In the 1840s, newspapers benefited from the whaling industry too, on many levels. Advertisements, for example, informed foreign whalers where to access fresh water, where to purchase fresh foods, where to find wood and offered information concerning shipwrights and boat-builders. Call them enablers, if you’d like. Or co-conspirators. You see, Australian newspapers were more than happy to cash in back then. Today’s media prefers to moralise, however.
Arguably, some office-bound environmentalists feel uncomfortable with Australia’s whaling record. But what’s really changed? Today’s elites sniff at the thought of killing whales, and then merrily purchase animal-tested products, endorsed by celebrities, in major newspapers. Hypocrisy is everywhere. And because many of us don’t like to think about thousands of laboratory bunnies, I wonder if our media watchdogs are projecting. Would you rather be a harpooned whale or one beauty company’s pound puppy, to make a point about cruelty?
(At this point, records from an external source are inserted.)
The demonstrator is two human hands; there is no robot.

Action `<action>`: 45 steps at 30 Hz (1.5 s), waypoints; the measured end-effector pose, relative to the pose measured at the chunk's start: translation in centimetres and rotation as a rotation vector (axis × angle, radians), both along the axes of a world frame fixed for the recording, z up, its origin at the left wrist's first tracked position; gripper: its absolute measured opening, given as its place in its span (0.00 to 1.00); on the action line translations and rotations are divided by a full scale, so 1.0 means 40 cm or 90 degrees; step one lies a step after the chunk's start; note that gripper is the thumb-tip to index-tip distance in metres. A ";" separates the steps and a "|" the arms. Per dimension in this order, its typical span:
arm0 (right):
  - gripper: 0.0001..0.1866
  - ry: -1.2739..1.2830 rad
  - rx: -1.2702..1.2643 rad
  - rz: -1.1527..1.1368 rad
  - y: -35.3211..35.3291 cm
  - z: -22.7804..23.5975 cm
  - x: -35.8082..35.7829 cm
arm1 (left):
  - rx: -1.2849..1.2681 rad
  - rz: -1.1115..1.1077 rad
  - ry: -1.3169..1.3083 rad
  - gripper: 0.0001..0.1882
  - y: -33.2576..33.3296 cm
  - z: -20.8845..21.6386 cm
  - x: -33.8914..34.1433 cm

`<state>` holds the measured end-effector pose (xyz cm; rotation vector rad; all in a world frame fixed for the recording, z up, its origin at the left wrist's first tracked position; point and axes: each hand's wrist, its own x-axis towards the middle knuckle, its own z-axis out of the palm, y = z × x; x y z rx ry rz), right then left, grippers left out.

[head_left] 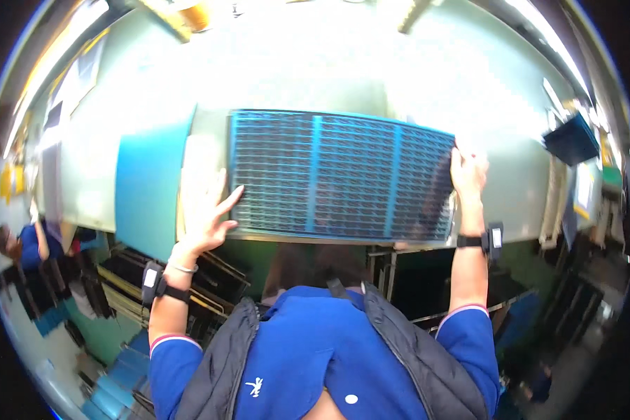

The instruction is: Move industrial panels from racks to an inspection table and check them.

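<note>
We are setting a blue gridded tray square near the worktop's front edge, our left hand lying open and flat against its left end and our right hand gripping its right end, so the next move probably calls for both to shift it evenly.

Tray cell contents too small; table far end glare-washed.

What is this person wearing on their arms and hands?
Both hands are bare, no gloves. Each wrist carries a black strap with a small boxy device: left hand, right hand. The left wrist also has a thin bracelet. Blue short sleeves have pale-trimmed cuffs, under a dark quilted vest.
</note>
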<state>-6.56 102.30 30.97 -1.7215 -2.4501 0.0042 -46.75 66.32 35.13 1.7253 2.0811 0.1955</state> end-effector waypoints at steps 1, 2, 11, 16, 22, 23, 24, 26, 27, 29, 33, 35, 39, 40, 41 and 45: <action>0.20 -0.036 0.053 0.033 -0.006 -0.008 -0.006 | 0.017 0.020 0.061 0.40 -0.005 0.016 0.014; 0.21 -0.055 0.097 0.049 -0.022 -0.019 -0.023 | 0.016 0.040 0.035 0.38 -0.030 -0.006 0.021; 0.24 0.049 0.106 0.109 -0.064 -0.034 -0.116 | 0.316 0.126 0.119 0.23 0.205 -0.057 0.047; 0.25 -0.006 0.142 0.123 -0.036 -0.057 -0.041 | 0.402 0.247 0.123 0.28 0.276 -0.148 -0.009; 0.40 0.106 0.073 0.253 -0.157 0.067 0.079 | 0.348 0.267 0.114 0.31 0.273 -0.189 0.021; 0.40 0.085 0.097 0.301 -0.169 0.046 0.141 | 0.346 0.288 0.079 0.32 0.272 -0.214 0.022; 0.40 0.071 0.082 0.331 -0.187 0.045 0.178 | 0.367 0.302 0.097 0.32 0.271 -0.232 0.025; 0.40 0.038 0.020 0.343 -0.220 0.050 0.159 | 0.396 0.320 0.107 0.32 0.276 -0.231 0.021; 0.40 0.030 0.002 0.349 -0.224 0.054 0.147 | 0.383 0.313 0.118 0.32 0.279 -0.220 0.020; 0.40 0.012 -0.020 0.361 -0.227 0.061 0.118 | 0.371 0.308 0.124 0.31 0.285 -0.214 0.028; 0.39 -0.011 -0.046 0.392 -0.217 0.073 0.068 | 0.421 0.312 0.101 0.32 0.276 -0.229 0.007; 0.39 -0.021 -0.057 0.403 -0.215 0.076 0.060 | 0.411 0.307 0.106 0.31 0.276 -0.231 0.005; 0.39 -0.031 -0.081 0.425 -0.208 0.080 0.056 | 0.425 0.315 0.118 0.32 0.292 -0.253 0.010; 0.39 -0.032 -0.087 0.432 -0.207 0.083 0.057 | 0.439 0.317 0.108 0.33 0.293 -0.260 0.013; 0.39 -0.031 -0.097 0.441 -0.204 0.081 0.058 | 0.452 0.318 0.097 0.34 0.292 -0.269 0.010; 0.39 -0.011 -0.163 0.515 -0.168 0.096 0.058 | 0.480 0.307 0.093 0.39 0.290 -0.259 0.014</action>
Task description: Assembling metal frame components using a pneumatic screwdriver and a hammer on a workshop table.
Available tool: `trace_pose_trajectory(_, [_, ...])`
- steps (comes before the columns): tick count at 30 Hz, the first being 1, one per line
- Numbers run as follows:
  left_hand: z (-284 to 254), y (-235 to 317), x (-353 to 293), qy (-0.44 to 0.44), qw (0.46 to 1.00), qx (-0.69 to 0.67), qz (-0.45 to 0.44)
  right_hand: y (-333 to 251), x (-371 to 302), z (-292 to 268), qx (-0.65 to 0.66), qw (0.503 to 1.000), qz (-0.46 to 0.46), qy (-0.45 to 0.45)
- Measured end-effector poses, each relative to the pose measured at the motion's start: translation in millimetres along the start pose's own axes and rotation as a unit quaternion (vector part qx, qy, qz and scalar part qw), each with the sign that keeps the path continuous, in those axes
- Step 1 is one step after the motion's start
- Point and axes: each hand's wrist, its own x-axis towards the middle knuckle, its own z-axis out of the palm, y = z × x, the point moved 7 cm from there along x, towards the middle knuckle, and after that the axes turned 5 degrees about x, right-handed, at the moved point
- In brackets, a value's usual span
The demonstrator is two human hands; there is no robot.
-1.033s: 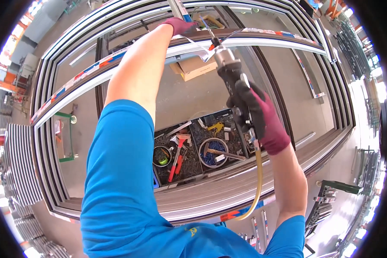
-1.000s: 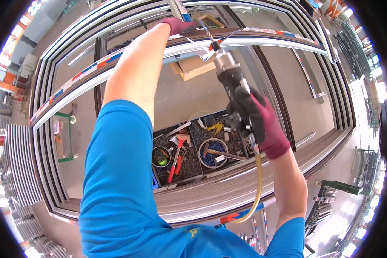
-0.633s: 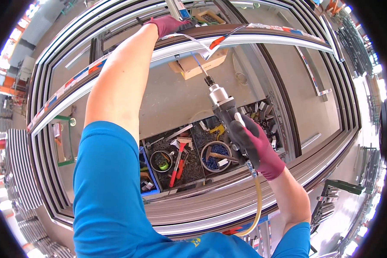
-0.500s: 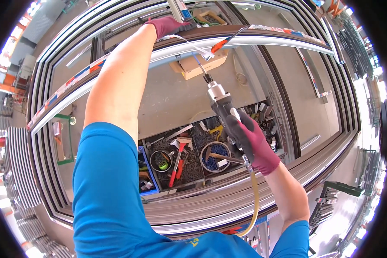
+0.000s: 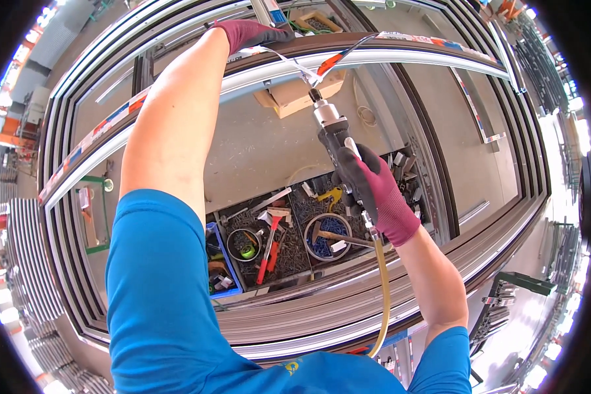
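Note:
My right hand [image 5: 384,197], in a maroon glove with dark fingers, is closed round an air drill [image 5: 335,138] with a silver collar and a black chuck. A yellowish air hose [image 5: 383,295] trails from its handle. The chuck points at the near side of a raised brown and silver frame bar [image 5: 348,59], beside a loose strip of white and orange film [image 5: 328,65]; the bit's tip is hidden there. My left hand [image 5: 253,34], gloved alike, grips the same bar further left, next to the end of a metal profile [image 5: 262,12]. Part of its grip is hidden.
Below the bar, a parts tray [image 5: 289,262] holds dark screws, a red-handled tool [image 5: 269,253], a bowl of blue screws [image 5: 328,246] with a hammer [image 5: 338,236] across it, and a blue bin [image 5: 226,262]. A cardboard box [image 5: 302,97] sits beyond. Stacked frames surround everything.
The air drill has moved up and forward, so its bit, visible before, has gone out of sight at the bar and film. My left hand has stayed on the bar.

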Motion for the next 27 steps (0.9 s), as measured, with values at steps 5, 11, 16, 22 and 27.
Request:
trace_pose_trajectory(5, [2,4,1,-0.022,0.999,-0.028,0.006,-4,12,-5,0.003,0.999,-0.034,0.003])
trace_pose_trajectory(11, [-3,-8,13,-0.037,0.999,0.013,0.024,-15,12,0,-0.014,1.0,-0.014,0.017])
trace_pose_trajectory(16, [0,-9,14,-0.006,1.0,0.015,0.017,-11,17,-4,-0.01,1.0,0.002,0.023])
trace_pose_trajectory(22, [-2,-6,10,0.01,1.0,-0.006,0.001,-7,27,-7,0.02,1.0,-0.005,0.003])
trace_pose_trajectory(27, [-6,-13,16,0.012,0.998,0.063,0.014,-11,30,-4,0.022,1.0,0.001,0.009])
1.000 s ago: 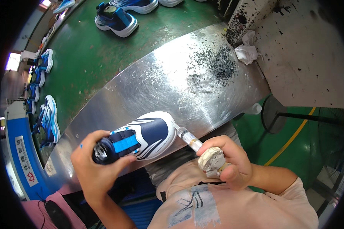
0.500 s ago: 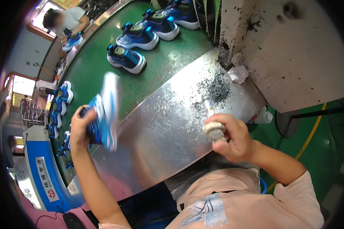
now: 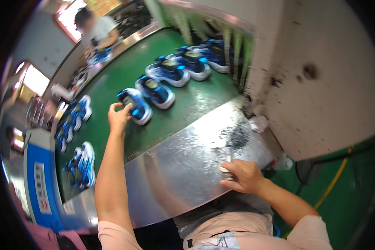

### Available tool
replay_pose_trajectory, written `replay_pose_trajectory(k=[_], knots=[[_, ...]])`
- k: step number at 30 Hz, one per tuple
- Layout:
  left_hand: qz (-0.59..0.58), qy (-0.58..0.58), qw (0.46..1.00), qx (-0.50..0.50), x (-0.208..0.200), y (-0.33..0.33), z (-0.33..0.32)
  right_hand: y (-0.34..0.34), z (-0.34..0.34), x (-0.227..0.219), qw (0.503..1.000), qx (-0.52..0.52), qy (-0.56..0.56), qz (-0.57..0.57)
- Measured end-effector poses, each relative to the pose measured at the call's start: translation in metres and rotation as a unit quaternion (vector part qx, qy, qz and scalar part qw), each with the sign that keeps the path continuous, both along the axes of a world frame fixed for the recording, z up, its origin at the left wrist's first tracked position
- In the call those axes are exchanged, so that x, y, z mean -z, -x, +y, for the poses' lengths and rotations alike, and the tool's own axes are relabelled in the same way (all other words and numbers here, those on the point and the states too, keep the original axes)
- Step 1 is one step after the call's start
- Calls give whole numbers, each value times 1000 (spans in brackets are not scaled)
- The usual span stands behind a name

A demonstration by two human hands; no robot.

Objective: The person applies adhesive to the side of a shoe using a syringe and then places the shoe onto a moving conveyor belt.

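Currently your left hand (image 3: 118, 118) reaches far out and grips a blue-and-white shoe (image 3: 134, 106) resting on the green conveyor belt (image 3: 196, 100), nearest in a row of similar shoes (image 3: 166, 71). Your right hand (image 3: 243, 175) is clenched around a small brush (image 3: 228, 160) on the steel work plate (image 3: 183, 166), near the dark smudge (image 3: 237, 137).

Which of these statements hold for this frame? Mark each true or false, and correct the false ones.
1. The left hand rests on a blue and white shoe on the green belt. True.
2. The right hand is empty. False: it grips a small brush on the metal table.
3. More shoes lie in a row further along the belt. True.
4. The left hand holds the shoe above the metal table. False: the shoe lies on the belt.
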State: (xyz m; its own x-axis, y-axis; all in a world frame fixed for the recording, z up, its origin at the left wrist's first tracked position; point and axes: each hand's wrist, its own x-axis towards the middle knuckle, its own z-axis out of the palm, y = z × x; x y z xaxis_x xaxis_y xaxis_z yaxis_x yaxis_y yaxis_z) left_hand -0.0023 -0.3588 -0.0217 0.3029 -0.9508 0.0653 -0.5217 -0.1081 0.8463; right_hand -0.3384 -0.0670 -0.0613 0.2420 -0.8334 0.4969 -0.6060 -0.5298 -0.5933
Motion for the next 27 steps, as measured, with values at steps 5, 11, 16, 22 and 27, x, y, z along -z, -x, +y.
replay_pose_trajectory(k=[5,11,16,22,27], knots=[[-395,232,886,-76,6,-170,64,1,4,0,1000,15,0,-13],[-41,168,928,-329,43,-324,152,-8,5,3,1000,10,14,12],[-150,91,941,-291,30,-336,150,-13,3,2,1000,0,23,0],[-90,123,982,-111,-32,-196,183,0,6,3,999,29,-12,-33],[-85,154,983,-44,-1,-93,296,-10,11,-15,982,38,-158,-95]])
And do 50,000 tortured bunnies make a whale?
Blainey (for example) writes about men tracking the large fish-shaped mammals, as weighty as 25 elephants, and what that really means: “Chasing whales was therefore the most dangerous and masculine of all seafaring trades.”
More: “The insidious enemies of whales, however,” explains Blainey, “were not the crews with harpoons and lances but rather women and their households in Europe and North America.”
In the Book of Jonah, we read about a prophet who was saved by a whale, but in the Australian context, women were - like it or not - saving the whaling industry. Perfumes. Chichi candles. Soaps. Domestic lamps. Corsets. Umbrella frames. So, I have to say that when I hear foreigners sharing their whale-eating experiences, I don’t feel smug. I appreciate their raw honesty, their time-honoured traditions. Who can ignore the whale in our room? Besides our educrats, I mean.